You can also "say nothing, just hug them and listen," advises Dr. Accortt.



How to get help

There are multiple ways to seek support for those who are experiencing infertility and also struggling with their mental health.

The Reproductive Psychiatry Program at Cedars-Sinai offers individual psychotherapy and a weekly Infertility Support Group for individuals and couples. 

"The support group helps you feel that you're in a community with others who understand what you're going through," Dr. Accortt says. 

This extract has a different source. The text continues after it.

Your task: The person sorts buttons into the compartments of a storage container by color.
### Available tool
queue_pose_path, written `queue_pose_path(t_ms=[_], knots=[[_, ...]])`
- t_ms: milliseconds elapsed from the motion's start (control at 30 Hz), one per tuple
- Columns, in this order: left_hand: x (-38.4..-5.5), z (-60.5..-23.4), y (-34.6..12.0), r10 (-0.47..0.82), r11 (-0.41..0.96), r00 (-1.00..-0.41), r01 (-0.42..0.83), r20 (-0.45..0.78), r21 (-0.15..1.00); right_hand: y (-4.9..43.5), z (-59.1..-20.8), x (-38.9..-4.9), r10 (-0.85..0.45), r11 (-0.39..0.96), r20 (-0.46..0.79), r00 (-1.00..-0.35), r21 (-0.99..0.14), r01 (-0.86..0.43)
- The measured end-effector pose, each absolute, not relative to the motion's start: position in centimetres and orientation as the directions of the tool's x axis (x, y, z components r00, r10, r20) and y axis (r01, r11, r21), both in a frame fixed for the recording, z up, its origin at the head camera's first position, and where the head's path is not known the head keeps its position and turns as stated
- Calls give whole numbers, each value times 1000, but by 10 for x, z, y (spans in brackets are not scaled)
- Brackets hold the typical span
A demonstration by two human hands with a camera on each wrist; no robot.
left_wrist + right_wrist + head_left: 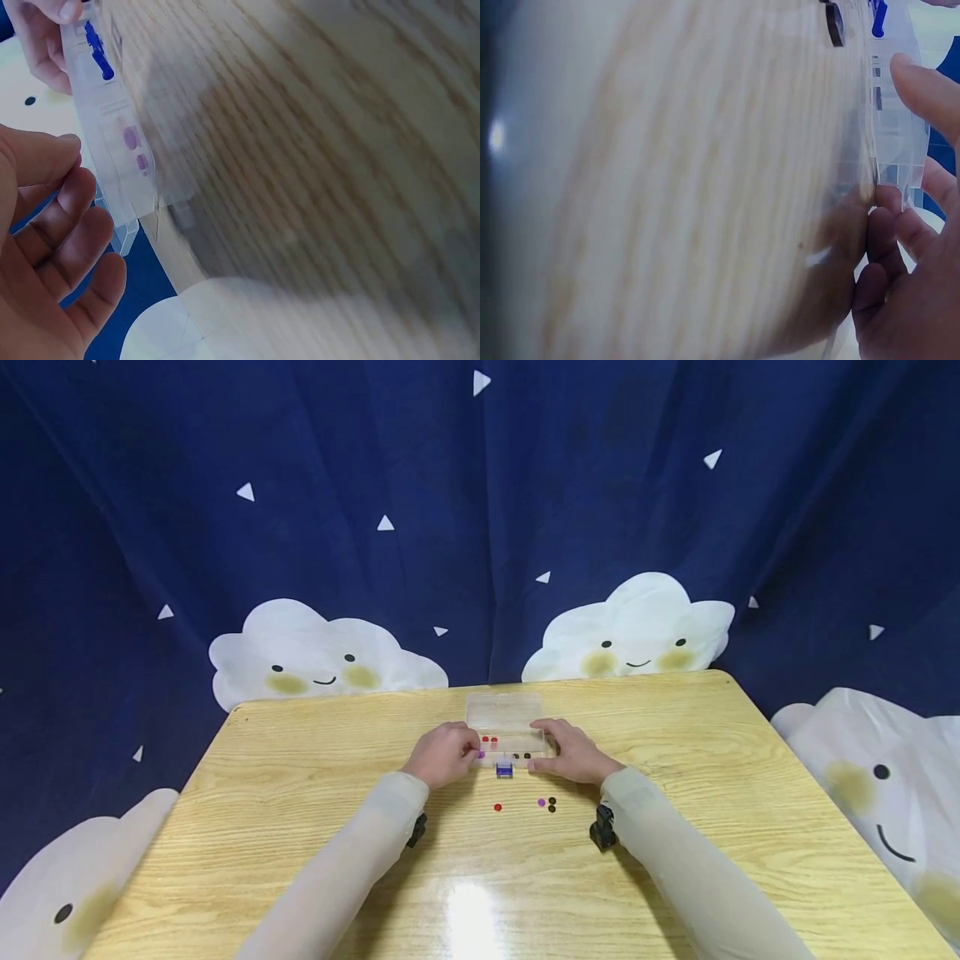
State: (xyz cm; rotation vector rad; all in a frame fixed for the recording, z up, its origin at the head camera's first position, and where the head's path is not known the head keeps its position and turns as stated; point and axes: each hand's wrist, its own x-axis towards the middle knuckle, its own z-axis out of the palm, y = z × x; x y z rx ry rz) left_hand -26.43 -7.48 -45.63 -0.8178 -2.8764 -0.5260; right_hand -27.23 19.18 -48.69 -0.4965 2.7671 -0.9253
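A clear plastic box [517, 745] lies with its lid [502, 710] raised at the back and a blue latch [504, 770] at its front. Red discs [489, 740], a purple disc [482, 754] and black discs [521, 757] show in it. My left hand [444, 753] is over its left end, thumb and forefinger pinched together. A bit of red [77, 160] shows between those fingertips, mostly hidden; the other fingers curl loosely. My right hand [573, 753] grips the box's right end, thumb at the front wall [889, 112] and fingers round the side.
On the wooden table [300, 827], in front of the box, lie a red disc [498, 807], a purple disc [542, 802] and two black discs [552, 805]. A dark blue curtain [450, 485] with white clouds hangs behind the table's far edge.
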Motion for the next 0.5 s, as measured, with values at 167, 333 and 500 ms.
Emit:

Being aware of the impact infertility could have on your mental health and how to get support is key


Start the mental health conversation early

Both Drs. Bamgbose and Accortt agree that mental health screenings should be incorporated at the beginning of the infertility treatment process.

"Even though it's well known that the incidence of depression and anxiety are higher in those experiencing infertility, many are not being offered mental health resources during clinical appointments," says Dr. Bamgbose.

Being aware of the impact infertility could have on your mental health and how to get support is key, Dr. Accortt says.

"Sometimes people are blindsided, they didn't realize they were going to feel this way," Dr. Accortt says. "If you already have the phone number to call and know the resources available, we can intervene sooner."